How to Handle Taxes After AT&T’s Spinoff of WarnerMedia
Feb 07, 2022
Income-oriented investors in AT&T face a choice when they receive shares of the new Warner Bros Discovery in a spinoff planned for the second quarter.
They can continue to retain Warner Bros Discovery stock, which is unlikely to pay a dividend in the near future. Alternatively, they can sell their shares and reinvest the money in AT&T.
Journalists talked with Robert Willens, a New York tax specialist, on the tax implications of selling Warner Bros Discovery shares. The good news is that selling should be tax-efficient for the majority of holders, given AT&T's dismal performance over the last decade.
AT&T announced Tuesday that it intends to distribute its $48 billion investment in WarnerMedia to shareholders when the company merges with Discovery (DISCA) to become Warner Bros Discovery. AT&T will own 71% of the merged firm. Discovery does not already pay dividends and is not expected to do so following the transaction. Rather than that, the amalgamated business will prioritize debt repayment.
AT&T shareholders are expected to get around 0.24 of a Warner Bros Discovery share for each AT&T share. AT&T stock closed Friday at $24.20, down 37 cents, while Discovery stock closed at $28.71, down 22 cents.
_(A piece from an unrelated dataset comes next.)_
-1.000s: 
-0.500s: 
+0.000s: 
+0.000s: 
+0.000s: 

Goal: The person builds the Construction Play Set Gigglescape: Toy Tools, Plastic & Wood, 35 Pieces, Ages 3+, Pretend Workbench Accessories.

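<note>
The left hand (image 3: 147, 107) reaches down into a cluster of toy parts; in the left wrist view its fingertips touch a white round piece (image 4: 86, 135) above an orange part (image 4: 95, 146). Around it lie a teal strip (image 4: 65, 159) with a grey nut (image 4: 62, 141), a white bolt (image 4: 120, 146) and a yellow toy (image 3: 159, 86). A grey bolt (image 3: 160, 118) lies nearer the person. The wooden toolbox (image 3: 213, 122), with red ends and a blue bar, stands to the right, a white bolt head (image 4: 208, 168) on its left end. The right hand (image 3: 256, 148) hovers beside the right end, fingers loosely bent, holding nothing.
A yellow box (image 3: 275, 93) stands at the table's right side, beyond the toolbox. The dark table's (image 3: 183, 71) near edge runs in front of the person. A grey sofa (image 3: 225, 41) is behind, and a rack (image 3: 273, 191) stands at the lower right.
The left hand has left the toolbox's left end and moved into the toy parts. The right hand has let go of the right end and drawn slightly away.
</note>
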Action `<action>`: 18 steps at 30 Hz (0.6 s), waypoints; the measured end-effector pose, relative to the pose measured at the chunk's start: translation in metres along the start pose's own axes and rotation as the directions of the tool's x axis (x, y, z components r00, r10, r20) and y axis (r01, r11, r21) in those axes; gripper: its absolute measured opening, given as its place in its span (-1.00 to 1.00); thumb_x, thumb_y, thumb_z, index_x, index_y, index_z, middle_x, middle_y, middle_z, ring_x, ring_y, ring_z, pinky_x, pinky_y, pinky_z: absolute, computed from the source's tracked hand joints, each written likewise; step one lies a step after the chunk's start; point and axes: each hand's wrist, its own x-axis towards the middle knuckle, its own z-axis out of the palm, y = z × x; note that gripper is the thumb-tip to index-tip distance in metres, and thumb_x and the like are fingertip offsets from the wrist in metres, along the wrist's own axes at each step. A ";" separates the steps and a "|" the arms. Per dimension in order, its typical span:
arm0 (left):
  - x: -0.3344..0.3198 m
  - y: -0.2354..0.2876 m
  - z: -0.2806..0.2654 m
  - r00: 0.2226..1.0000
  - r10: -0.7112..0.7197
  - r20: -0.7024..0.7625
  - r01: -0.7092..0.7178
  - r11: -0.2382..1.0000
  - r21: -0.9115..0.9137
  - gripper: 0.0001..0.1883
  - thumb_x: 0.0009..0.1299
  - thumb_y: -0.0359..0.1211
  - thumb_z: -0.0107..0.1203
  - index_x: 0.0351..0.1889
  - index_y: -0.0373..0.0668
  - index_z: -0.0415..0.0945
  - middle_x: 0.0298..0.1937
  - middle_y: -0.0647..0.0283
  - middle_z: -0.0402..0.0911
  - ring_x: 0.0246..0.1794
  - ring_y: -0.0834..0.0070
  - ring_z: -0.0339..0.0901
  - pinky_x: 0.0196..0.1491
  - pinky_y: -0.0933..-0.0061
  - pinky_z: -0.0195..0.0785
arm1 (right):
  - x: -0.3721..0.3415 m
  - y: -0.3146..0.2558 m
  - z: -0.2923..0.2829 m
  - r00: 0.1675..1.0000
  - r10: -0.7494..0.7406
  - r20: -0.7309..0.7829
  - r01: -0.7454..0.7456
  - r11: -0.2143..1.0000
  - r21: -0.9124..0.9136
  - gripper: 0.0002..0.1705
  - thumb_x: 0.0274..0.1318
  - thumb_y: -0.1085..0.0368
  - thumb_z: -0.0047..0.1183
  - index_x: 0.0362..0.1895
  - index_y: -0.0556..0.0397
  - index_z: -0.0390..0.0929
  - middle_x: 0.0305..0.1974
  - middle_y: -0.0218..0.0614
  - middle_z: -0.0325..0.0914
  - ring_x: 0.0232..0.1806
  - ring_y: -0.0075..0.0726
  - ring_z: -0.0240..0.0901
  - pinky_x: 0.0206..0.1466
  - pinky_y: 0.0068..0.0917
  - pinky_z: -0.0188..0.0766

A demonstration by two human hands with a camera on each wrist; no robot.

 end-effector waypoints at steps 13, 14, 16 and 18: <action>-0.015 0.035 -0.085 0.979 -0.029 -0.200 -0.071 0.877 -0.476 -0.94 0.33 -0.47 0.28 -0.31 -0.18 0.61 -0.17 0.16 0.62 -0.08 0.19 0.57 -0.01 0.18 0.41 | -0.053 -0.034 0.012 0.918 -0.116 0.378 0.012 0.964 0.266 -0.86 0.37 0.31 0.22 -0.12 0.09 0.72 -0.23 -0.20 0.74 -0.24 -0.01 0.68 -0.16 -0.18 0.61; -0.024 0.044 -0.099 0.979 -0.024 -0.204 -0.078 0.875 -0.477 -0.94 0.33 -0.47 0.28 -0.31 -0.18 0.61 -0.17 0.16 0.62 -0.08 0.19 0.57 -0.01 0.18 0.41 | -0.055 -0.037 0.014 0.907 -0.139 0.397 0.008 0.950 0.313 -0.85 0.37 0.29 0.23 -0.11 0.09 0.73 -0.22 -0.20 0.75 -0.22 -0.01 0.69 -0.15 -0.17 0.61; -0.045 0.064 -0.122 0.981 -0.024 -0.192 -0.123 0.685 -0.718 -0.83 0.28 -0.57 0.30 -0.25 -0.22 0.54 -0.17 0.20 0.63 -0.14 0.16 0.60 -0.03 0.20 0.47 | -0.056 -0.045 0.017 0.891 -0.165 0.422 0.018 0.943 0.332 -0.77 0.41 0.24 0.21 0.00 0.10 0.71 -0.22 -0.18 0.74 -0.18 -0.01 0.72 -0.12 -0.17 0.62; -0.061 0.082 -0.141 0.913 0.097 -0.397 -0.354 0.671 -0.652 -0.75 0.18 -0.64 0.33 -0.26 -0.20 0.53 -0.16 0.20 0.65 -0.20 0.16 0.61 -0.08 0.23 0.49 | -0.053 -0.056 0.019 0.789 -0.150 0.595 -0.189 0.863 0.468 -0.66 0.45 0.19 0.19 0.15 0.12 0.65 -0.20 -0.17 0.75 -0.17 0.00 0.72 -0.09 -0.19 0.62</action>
Discovery stock is currently worth approximately $7 per AT&T share. AT&T's new annual dividend of $1.11 per share, down from the existing $2.08 per share, equates to a yield of around 6.4 percent based on the company's adjusted stock price of $17.30 ($24.20 less $6.90).
Numerous AT&T shareholders may be tempted to sell their Warner Bros Discovery shares and increase their AT&T holdings in order to preserve a 6% dividend on their total investment.
AT&T chose a spinoff over a split-off or exchange offer, which would have let AT&T shareholders trade all or a portion of their shares for Warner Bros Discovery stock. A split-off would have allowed AT&T shareholders to keep their entire interest in the company.
The spinoff of Warner Bros Discovery shares is not a taxable event, which means that AT&T shareholders who do nothing should incur no tax liability. However, the selling of stock in Warner Bros Discovery constitutes a taxable event. This is how it would operate. Holders would need to assign a portion of their cost basis to AT&T and the remainder to Warner Bros Discovery, depending on the company's stock price at the time of the separation.
Holders would likely allocate around 28% to Warner Bros Discovery ($6.90 split by $24.20) and the remainder to AT&T based on current prices.
While a holder may own Warner Bros Discovery for a brief period before selling, Willens notes that the holding period for tax purposes would be the period during which the holder owned AT&T, which would qualify many investors for long-term capital gains treatment at the current top rate of 23.8 percent.
"Each shareholder will have a different basis in the DISCA shares depending on his or her basis in the T stock, a part of which is assigned to the DISCA stock," Willens wrote in an email to Barron's. Additionally, each shareholder's holding duration in the T stock is "added" to their holding period in the DISCA shares. Thus, even if the DISCA stock is sold quickly after receipt, it is regarded to have been held for the same length as the shareholder's T shares."
"The tax due on the sale of DISCA shares would depend on the basis of those shares in relation to the sale proceeds; the difference between the two would be the capital gain resulting from the sale, which would be taxed at a 23.8 percent rate if it was a long-term capital gain."
Due to the fact that AT&T shares are approaching a 10-year low, many investors paid more than the current stock price, implying that their cost basis for both AT&T and the new Warner Brothers Discovery would be higher than the prices at the time of the spinoff. This means that any gain on the sale of Warner Brothers Discovery would be taxed.
Willens told Barron's, "That loss would be a capital loss that you could utilize to hide your other capital gains from taxation."